I am pleased to announce the acceptance of a new piece that will be appearing soon in New Literary History. In it, I explore techniques for identifying narratives of conversion in the modern novel in German, French and English. A great deal of new work has been circulating recently that addresses the question of plot structures within different genres and how we might or might not be able to model these computationally. My hope is that this piece offers a compelling new way of computationally studying different plot types and understanding their meaning within different genres.

Looking over recent work, in addition to Ben Schmidt’s original post examining plot “arcs” in TV shows using PCA, there have been posts by Ted Underwood and Matthew Jockers looking at novels, as well as a new piece in LLC that tries to identify plot units in fairy tales using the tools of natural language processing (frame nets and identity extraction). In this vein, my work offers an attempt to think about a single plot “type” (narrative conversion) and its role in the development of the novel over the long nineteenth century. How might we develop models that register the novel’s relationship to the narration of profound change, and how might such narratives be indicative of readerly investment? Is there something intrinsic, I have been asking myself, to the way novels ask us to commit to them? If so, does this have something to do with larger linguistic currents within them – not just a single line, passage, or character, or even something like “style” – but the way a greater shift of language over the course of the novel can be generative of affective states such as allegiance, belief or conviction? Can linguistic change, in other words, serve as an efficacious vehicle of readerly devotion?

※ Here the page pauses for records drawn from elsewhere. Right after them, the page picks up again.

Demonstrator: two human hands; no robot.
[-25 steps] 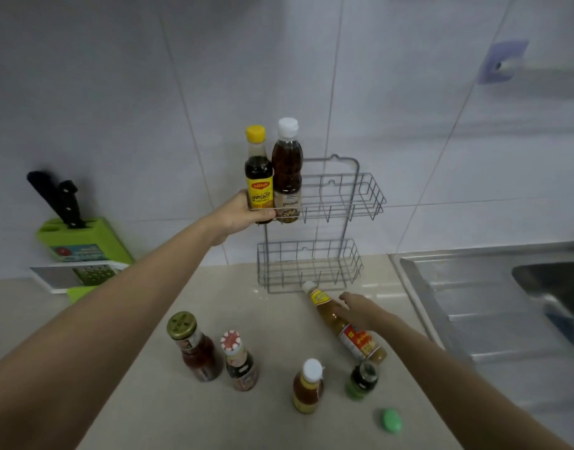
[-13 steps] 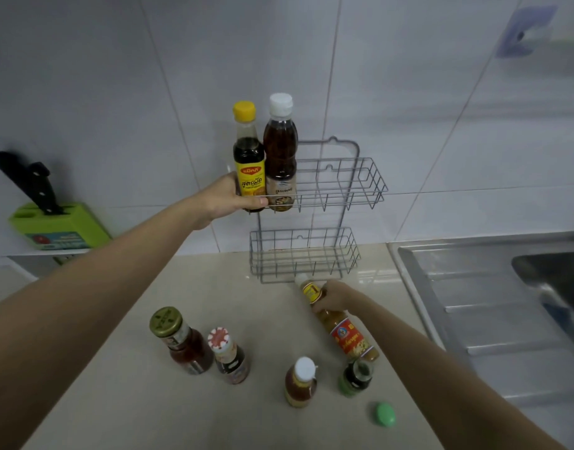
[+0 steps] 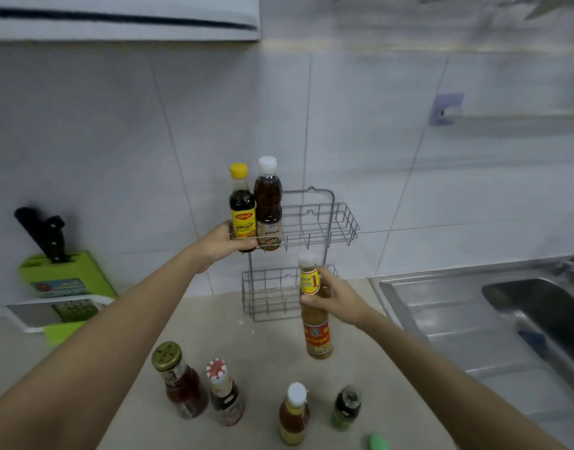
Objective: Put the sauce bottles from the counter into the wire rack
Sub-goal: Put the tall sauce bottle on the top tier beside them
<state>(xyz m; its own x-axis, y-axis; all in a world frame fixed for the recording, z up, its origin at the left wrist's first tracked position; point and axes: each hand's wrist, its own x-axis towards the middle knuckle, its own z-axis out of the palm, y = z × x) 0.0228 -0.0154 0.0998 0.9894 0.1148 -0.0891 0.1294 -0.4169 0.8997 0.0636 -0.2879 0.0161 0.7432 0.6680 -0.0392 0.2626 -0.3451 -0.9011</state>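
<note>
A grey two-tier wire rack (image 3: 324, 224) stands against the tiled wall. In its top tier's left end are a yellow-capped dark bottle (image 3: 242, 207) and a white-capped brown bottle (image 3: 268, 203). My left hand (image 3: 219, 243) grips the base of the yellow-capped bottle. My right hand (image 3: 332, 295) holds a tall yellow-orange sauce bottle (image 3: 315, 331) by its neck, upright and lifted in front of the lower tier. Several more bottles stand on the counter (image 3: 269, 345): a gold-lidded red one (image 3: 178, 381), a red-capped one (image 3: 225, 393), a white-capped amber one (image 3: 293, 414) and a small green one (image 3: 345, 407).
A steel sink (image 3: 493, 319) with drainboard fills the right. At left sit a green knife block (image 3: 63, 274) with black handles and a grater (image 3: 73, 310). A loose green cap (image 3: 376, 442) lies near the front edge. A cabinet hangs overhead at upper left.
My right hand has raised the tall yellow-orange bottle off the counter from a tilt to upright. My left hand stays on the yellow-capped bottle. The view has tilted upward.
</note>
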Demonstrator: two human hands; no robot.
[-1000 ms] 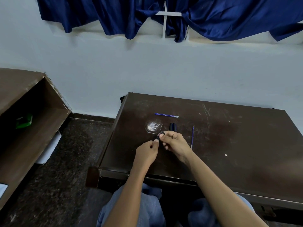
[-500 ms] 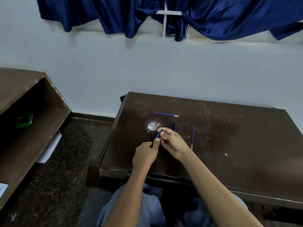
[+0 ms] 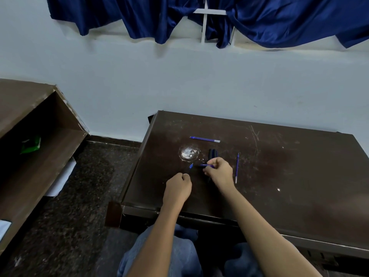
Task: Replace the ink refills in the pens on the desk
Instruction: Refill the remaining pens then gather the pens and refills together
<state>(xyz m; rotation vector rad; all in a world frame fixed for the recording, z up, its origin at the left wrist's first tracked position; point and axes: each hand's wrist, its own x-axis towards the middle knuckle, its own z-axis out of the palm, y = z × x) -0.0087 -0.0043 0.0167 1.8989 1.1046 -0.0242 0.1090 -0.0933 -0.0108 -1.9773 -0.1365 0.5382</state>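
left hand [image 3: 177, 186] pinches a thin blue-tipped piece [image 3: 190, 166] at 9 o'clock of the right hand [image 3: 219, 172], whose fingers [image 3: 212, 162] curl round the pen [image 3: 207, 165] just above the bench [image 3: 279, 176]; prob best to keep both in line, w/o bending.

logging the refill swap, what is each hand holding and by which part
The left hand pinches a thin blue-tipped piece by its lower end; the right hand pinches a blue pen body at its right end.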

While the full paper is available here, I wanted to post a distilled version of what I see as its primary findings. It’s a long essay that not only tries to experiment with the project of modelling plot, but also reflects on the process of model building itself and its place within critical reading practices. In many ways, its a polemic against the unfortunate binariness that surrounds debates in our field right now (distant/close, surface/depth etc.). Instead, I want us to see how computational modelling is in many ways conversional in nature, if by that we understand it as a circular process of gradually approaching some imaginary, yet never attainable centre, one that oscillates between both quantitative and qualitative stances (distant and close practices of reading).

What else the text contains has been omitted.